Cascade! Human in the loop shortcomings can increase the risk of failures in recommender systems
Wm. Matthew Kennedy, Nishanshi Shukla, Cigdem Patlak, Blake Chambers, Theodora Skeadas, Tuesday, Kingsley Owadara, Aayush Dhanotiya
公開日: 2025/9/24
Abstract
Recommender systems are among the most commonly deployed systems today. Systems design approaches to AI-powered recommender systems have done well to urge recommender system developers to follow more intentional data collection, curation, and management procedures. So too has the "human-in-the-loop" paradigm been widely adopted, primarily to address the issue of accountability. However, in this paper, we take the position that human oversight in recommender system design also entails novel risks that have yet to be fully described.
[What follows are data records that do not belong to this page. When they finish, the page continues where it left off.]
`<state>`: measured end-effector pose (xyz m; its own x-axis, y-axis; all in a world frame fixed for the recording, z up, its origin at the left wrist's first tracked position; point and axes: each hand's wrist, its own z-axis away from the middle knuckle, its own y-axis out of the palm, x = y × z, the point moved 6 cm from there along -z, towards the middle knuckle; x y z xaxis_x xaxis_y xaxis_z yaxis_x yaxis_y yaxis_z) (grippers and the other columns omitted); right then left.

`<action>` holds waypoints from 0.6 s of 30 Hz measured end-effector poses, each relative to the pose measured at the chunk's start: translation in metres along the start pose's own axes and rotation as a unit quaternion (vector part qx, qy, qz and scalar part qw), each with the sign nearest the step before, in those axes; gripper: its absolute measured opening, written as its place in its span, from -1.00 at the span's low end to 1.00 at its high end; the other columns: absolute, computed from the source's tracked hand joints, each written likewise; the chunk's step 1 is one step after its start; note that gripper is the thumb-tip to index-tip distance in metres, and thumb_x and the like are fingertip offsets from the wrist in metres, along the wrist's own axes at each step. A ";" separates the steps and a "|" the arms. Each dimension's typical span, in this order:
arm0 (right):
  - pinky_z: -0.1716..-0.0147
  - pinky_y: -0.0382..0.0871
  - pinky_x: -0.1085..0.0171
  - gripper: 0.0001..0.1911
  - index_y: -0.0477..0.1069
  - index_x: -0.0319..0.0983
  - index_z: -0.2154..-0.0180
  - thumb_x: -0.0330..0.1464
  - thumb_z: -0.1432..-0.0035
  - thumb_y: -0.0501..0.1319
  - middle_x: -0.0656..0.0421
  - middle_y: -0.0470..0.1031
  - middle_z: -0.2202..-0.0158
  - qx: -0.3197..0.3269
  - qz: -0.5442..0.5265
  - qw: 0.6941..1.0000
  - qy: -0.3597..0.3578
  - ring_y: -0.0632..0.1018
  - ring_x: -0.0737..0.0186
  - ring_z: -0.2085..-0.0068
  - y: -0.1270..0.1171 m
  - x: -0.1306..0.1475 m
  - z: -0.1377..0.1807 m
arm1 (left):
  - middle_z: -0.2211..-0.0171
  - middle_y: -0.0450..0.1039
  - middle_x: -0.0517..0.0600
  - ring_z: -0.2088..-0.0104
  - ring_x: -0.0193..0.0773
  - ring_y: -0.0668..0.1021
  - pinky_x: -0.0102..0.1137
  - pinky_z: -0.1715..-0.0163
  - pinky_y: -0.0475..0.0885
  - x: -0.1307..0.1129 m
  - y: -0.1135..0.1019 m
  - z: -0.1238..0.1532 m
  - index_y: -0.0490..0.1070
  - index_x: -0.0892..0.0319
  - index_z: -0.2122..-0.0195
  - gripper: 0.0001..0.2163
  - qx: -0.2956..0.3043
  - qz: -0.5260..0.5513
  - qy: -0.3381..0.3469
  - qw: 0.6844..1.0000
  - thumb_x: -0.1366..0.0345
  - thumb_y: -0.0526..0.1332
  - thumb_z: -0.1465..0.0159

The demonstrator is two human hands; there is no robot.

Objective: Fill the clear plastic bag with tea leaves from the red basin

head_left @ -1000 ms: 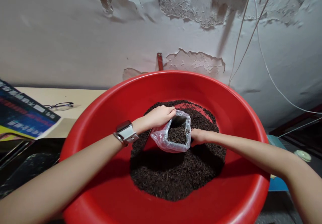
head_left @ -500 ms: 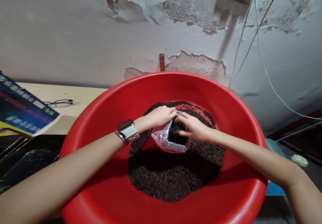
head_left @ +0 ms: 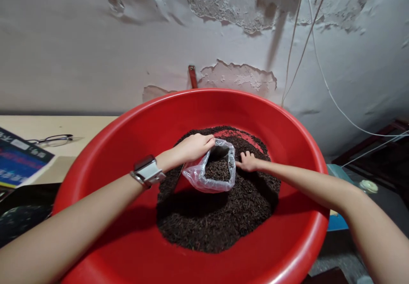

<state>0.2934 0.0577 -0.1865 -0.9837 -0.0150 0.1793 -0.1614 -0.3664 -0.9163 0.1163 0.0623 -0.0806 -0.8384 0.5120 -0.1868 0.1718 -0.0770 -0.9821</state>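
Note:
A clear plastic bag (head_left: pixel 219 186) with its mouth open upward stands in the middle of a big red basin (head_left: pixel 128 130). Dark, dry shreds that look like loose tea leaves (head_left: pixel 217 170) lie inside the bag. My left hand (head_left: pixel 196 145), with a watch at the wrist, grips the bag's upper left rim. Just right of the bag, my right hand (head_left: pixel 248 162) has its fingers apart at the heap of loose tea leaves (head_left: pixel 217 228) on the basin floor. Something red and flat-sided (head_left: pixel 187 182) shows under the bag's left side, partly hidden.
Glasses (head_left: pixel 56 138) and a printed sheet (head_left: pixel 22 160) lie on the pale table (head_left: pixel 86 124) at left. Behind the basin rises a wall (head_left: pixel 79 54) with peeling plaster. White cords (head_left: pixel 329 88) hang at right, above a small round pale item (head_left: pixel 368 186).
My right hand has come out of the bag's mouth and moved right and down to the heap. My left hand keeps the rim. The view has shifted a little to the right.

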 end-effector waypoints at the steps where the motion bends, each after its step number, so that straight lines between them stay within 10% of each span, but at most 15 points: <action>1: 0.02 0.14 -0.07 -0.35 0.11 -0.34 -0.10 0.01 -0.16 -0.09 -0.19 0.06 -0.16 -0.008 0.009 1.000 0.007 0.17 -0.18 -0.15 0.010 0.002 0.003 | 0.41 0.47 0.04 0.40 -0.20 0.50 -0.41 0.39 0.30 0.000 0.000 0.000 0.29 0.16 0.42 -0.65 -0.002 -0.001 0.002 1.000 0.17 -0.21 -0.28; 13: 0.20 0.35 0.24 -0.59 0.28 -0.29 0.05 -0.24 -0.06 0.16 -0.04 0.43 0.09 0.080 0.030 0.994 -0.073 0.49 0.04 0.11 0.000 0.029 0.019 | 0.41 0.47 0.02 0.41 -0.21 0.49 -0.41 0.40 0.29 -0.001 -0.001 0.001 0.28 0.15 0.42 -0.66 0.000 0.014 0.003 1.000 0.16 -0.21 -0.27; 18: 0.22 0.32 0.15 -0.68 0.18 -0.29 0.02 -0.37 -0.17 0.00 -0.08 0.39 0.09 -0.077 0.035 0.988 -0.130 0.47 0.01 0.12 -0.051 0.046 0.035 | 0.42 0.46 0.03 0.40 -0.22 0.49 -0.42 0.39 0.29 0.001 0.000 0.001 0.29 0.15 0.42 -0.64 -0.005 0.005 0.004 1.000 0.15 -0.22 -0.28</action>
<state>0.2593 0.0432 -0.1189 -0.9423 -0.2813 0.1813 -0.1234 -0.2114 -0.9696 0.1152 0.0622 -0.0813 -0.8324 0.5182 -0.1964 0.1849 -0.0744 -0.9799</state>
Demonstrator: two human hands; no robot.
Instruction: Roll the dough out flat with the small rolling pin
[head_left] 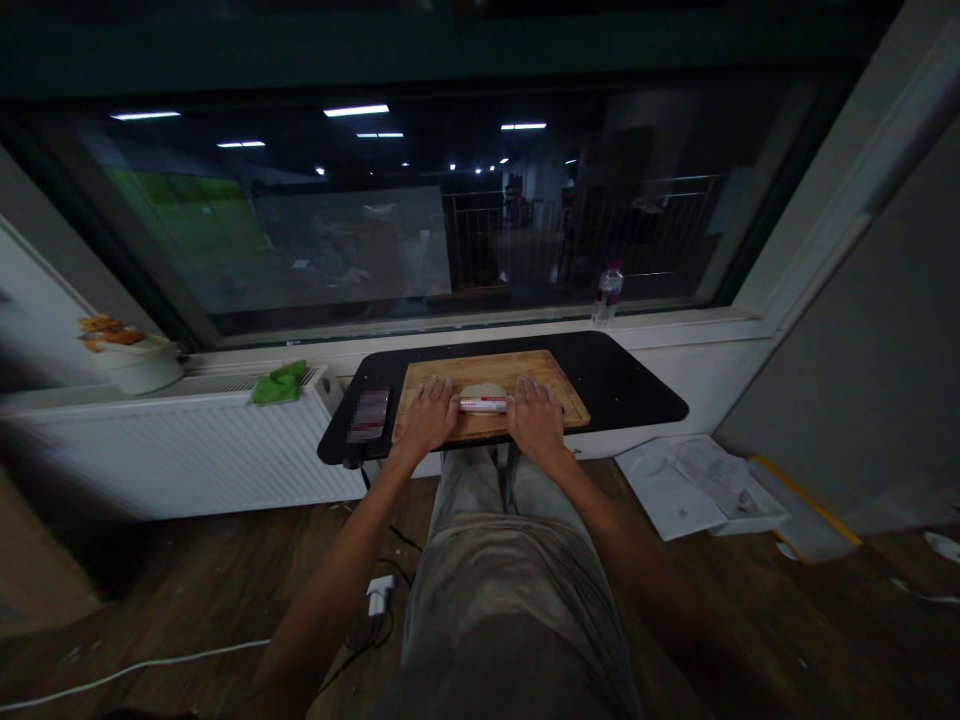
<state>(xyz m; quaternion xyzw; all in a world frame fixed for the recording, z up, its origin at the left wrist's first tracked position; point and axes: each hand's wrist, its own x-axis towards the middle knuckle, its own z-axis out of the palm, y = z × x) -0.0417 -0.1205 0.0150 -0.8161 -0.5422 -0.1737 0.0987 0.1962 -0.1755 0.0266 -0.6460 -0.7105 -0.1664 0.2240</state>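
Head view: left hand (433,412) and right hand (535,412) rest over a white, red-printed cylinder (484,405) across a pale, round disc (481,389). Whether either grip is clamped, I cannot tell.

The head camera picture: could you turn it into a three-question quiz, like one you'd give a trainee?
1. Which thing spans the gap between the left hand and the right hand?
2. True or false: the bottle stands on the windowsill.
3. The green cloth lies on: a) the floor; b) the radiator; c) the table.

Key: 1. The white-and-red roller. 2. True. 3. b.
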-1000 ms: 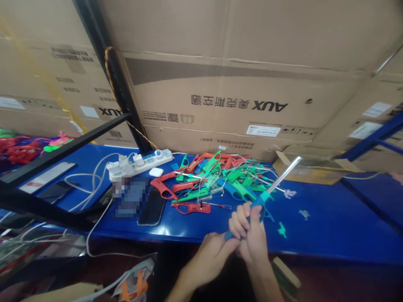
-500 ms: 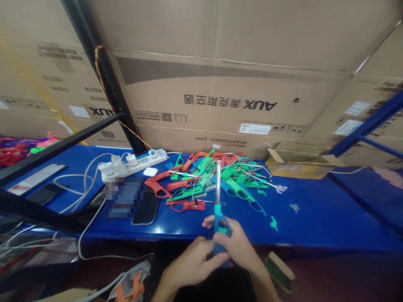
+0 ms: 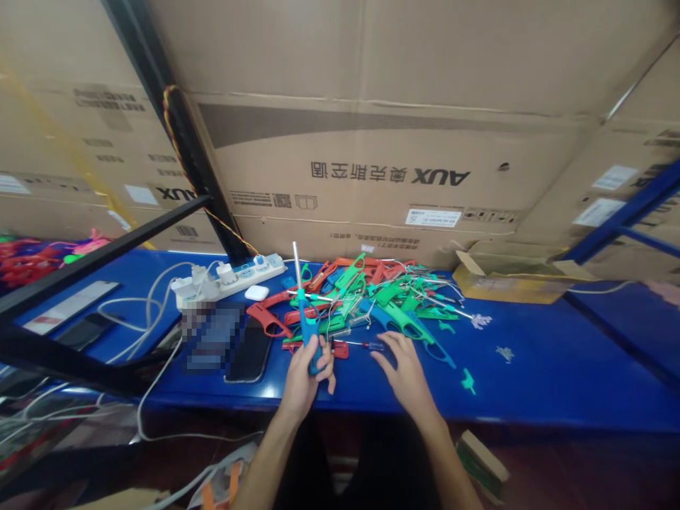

These risks are "codetermined" by the information context in which such systems are often deployed. Furthermore, new knowledge of the shortcomings of "human-in-the-loop" practices to deliver meaningful oversight of other AI systems suggest that they may also be inadequate for achieving socially responsible recommendations. We review how the limitations of human oversight may increase the chances of a specific kind of failure: a "cascade" or "compound" failure. We then briefly explore how the unique dynamics of three common deployment contexts can make humans in the loop more likely to fail in their oversight duties. We then conclude with two recommendations.